Using the listing below, please print exactly the lines from the one with "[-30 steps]" through the one with "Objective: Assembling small". Leave out every picture.

• _Data shown_:
┄┄┄┄┄┄┄┄┄┄┄┄┄┄┄┄┄┄┄┄
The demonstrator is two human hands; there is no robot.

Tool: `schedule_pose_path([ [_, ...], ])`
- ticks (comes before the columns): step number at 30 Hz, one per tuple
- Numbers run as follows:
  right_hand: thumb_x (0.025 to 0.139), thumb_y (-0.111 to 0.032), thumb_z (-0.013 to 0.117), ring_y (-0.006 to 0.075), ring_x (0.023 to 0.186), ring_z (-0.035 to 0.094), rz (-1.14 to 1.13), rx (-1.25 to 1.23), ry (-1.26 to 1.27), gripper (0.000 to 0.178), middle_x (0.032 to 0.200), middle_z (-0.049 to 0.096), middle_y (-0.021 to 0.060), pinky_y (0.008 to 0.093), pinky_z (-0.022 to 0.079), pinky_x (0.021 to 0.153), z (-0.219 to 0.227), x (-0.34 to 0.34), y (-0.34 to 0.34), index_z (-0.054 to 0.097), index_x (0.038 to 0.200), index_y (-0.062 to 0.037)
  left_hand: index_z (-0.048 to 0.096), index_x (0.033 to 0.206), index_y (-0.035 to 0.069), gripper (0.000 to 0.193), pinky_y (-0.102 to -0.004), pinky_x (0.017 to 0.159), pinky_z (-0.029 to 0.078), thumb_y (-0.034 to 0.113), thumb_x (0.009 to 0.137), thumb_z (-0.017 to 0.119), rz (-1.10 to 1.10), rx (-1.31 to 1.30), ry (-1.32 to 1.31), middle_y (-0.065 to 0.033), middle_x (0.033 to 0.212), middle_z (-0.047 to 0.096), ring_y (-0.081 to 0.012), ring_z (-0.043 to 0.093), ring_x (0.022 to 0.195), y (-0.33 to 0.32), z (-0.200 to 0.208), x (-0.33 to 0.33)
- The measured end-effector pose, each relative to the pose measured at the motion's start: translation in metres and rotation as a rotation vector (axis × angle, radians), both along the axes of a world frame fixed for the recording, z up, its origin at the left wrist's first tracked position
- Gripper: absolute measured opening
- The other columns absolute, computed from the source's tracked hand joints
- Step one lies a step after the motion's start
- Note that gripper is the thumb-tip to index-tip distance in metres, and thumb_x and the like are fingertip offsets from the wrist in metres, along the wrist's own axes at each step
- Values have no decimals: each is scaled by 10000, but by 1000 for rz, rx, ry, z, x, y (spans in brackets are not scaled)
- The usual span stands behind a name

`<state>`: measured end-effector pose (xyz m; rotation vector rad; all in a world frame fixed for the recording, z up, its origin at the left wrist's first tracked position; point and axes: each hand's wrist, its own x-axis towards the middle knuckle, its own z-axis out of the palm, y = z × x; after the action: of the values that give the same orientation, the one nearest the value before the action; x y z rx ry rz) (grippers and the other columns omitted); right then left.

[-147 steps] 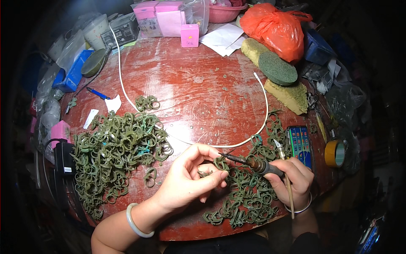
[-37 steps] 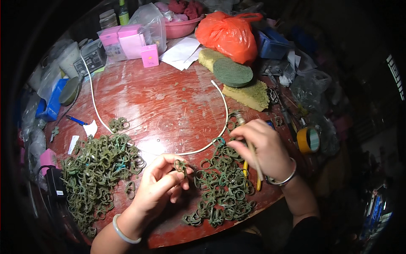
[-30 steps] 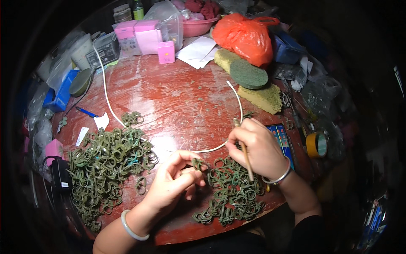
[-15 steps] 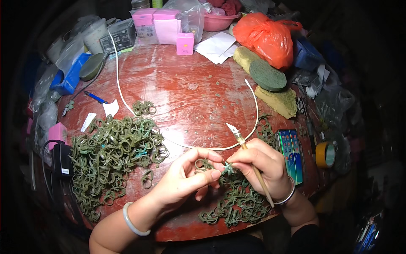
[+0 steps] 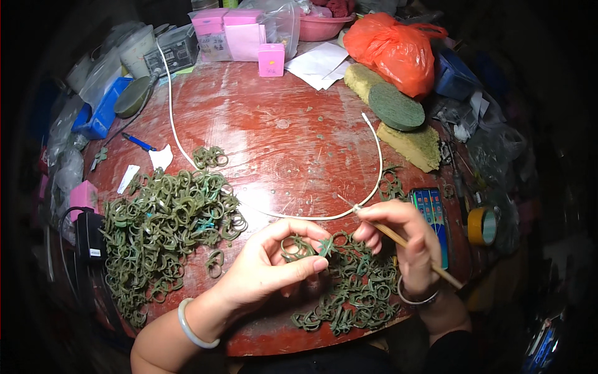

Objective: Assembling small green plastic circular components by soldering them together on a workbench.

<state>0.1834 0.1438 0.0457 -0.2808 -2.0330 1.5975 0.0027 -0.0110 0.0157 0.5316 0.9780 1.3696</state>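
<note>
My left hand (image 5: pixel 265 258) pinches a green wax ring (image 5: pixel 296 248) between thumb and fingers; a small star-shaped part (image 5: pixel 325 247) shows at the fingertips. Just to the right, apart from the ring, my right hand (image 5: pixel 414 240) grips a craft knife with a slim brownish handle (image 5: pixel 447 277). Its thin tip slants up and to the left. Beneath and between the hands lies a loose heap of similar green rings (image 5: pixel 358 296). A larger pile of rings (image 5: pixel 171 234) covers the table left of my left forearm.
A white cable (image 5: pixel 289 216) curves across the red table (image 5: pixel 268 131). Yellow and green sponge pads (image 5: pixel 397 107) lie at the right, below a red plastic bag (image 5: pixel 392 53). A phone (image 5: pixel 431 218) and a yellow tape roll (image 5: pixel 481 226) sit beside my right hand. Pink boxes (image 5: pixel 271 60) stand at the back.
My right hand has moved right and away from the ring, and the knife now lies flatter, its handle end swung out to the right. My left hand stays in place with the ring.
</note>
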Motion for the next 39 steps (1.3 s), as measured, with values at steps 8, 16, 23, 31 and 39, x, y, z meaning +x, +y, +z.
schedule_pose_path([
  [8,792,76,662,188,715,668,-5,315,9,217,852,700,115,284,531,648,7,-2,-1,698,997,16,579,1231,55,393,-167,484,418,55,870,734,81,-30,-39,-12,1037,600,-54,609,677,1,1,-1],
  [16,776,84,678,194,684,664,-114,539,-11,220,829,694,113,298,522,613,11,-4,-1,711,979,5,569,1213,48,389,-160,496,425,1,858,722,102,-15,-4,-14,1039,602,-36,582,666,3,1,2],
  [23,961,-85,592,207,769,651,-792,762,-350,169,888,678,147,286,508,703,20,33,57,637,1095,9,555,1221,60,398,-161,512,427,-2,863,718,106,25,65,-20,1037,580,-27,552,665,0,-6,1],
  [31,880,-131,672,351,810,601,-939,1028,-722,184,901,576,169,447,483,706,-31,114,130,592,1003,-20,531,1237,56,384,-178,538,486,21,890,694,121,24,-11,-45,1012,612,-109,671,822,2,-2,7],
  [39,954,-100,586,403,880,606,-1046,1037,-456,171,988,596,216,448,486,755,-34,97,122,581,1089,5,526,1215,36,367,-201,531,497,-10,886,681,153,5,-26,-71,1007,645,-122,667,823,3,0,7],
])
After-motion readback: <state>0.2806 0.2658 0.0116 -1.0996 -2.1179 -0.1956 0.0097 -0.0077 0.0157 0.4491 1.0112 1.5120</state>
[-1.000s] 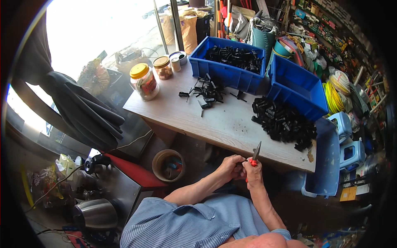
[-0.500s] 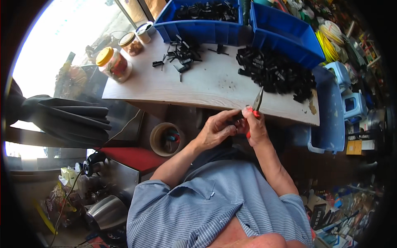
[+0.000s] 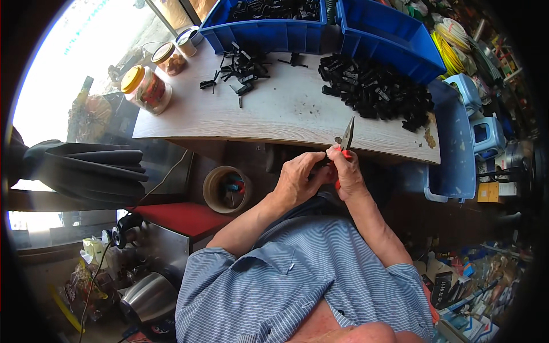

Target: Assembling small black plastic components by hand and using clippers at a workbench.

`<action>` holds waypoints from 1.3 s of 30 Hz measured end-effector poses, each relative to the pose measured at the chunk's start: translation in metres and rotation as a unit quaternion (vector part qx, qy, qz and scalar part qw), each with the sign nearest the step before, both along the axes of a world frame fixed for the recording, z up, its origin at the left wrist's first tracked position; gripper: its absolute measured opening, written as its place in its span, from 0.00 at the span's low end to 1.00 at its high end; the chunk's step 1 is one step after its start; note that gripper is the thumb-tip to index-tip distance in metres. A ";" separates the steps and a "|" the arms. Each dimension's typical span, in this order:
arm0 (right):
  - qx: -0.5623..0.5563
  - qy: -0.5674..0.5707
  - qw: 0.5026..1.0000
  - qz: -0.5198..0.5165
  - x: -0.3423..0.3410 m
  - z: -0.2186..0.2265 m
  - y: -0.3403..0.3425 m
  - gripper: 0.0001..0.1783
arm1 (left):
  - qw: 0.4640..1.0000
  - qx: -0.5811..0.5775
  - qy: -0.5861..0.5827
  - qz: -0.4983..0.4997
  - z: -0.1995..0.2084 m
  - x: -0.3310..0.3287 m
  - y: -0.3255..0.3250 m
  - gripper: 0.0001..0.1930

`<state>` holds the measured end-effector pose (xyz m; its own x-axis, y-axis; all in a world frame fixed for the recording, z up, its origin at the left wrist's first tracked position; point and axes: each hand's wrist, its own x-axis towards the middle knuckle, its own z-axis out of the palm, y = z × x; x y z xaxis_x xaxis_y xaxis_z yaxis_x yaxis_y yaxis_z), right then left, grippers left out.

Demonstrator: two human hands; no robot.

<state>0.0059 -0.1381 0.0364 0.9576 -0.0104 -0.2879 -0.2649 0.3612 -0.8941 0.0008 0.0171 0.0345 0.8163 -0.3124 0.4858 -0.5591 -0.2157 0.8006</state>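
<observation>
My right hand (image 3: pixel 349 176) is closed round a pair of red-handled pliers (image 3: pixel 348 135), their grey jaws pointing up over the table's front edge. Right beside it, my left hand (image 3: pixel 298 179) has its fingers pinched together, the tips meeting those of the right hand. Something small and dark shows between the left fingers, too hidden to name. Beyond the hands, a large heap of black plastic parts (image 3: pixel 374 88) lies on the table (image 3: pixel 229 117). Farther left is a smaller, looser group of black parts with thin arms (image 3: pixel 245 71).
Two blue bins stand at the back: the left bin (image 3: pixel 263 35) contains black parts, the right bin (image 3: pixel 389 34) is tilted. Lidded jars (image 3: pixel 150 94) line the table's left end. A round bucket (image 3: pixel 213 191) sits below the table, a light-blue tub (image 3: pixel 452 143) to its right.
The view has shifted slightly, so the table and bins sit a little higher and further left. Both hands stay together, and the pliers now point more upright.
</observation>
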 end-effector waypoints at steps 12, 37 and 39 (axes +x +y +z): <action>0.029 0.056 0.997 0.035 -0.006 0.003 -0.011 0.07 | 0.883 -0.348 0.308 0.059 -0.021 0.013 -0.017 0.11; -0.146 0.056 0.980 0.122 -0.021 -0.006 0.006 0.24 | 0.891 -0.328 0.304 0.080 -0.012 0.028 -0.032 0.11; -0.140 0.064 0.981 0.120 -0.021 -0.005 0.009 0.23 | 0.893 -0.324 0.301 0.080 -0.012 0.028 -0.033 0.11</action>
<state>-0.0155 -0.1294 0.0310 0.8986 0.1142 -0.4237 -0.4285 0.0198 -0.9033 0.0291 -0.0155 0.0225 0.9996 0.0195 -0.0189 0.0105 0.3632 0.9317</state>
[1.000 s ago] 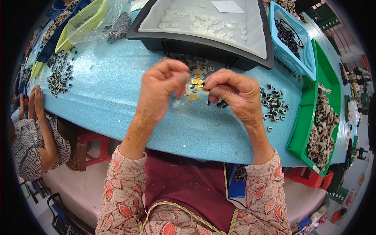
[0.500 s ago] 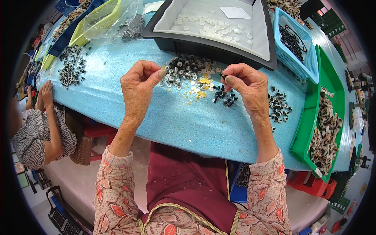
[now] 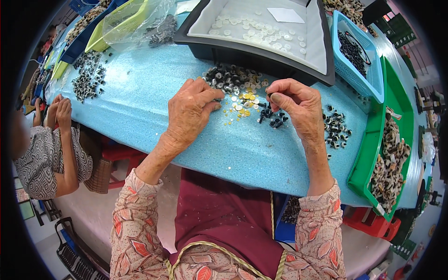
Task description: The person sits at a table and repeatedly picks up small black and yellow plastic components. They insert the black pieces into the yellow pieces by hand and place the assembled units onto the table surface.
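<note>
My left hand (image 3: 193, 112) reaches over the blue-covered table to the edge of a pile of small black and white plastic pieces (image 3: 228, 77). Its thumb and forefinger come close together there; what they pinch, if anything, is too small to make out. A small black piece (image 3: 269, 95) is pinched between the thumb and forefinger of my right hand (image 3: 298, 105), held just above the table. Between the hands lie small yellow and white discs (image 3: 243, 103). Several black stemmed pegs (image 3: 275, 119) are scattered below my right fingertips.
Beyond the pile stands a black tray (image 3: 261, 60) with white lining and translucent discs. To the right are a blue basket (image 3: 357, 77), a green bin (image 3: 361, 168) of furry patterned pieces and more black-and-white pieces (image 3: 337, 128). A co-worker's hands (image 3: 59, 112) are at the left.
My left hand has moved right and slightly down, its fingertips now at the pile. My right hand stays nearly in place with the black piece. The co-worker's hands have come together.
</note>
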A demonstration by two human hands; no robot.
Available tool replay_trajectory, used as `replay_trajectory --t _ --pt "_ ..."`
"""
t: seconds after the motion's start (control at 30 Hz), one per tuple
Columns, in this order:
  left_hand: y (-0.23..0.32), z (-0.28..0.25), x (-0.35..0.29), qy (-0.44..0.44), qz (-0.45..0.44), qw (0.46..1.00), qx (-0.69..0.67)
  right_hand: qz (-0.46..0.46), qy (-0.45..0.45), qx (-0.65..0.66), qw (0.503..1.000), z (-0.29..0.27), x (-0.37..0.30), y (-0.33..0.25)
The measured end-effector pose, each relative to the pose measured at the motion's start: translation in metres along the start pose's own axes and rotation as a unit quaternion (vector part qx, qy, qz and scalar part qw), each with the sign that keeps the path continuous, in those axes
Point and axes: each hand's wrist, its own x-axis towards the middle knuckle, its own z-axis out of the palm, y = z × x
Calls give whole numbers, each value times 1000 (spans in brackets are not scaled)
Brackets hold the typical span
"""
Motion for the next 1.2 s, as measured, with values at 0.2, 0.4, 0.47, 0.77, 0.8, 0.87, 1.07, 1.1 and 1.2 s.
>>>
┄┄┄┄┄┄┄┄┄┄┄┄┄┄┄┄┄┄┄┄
• _Response area_:
[-30 steps] 
[-15 steps] 
[+0 steps] 

Objective: Assembling small green plastic circular components by soldering them together on a workbench.

Nothing remains to be written for this exercise.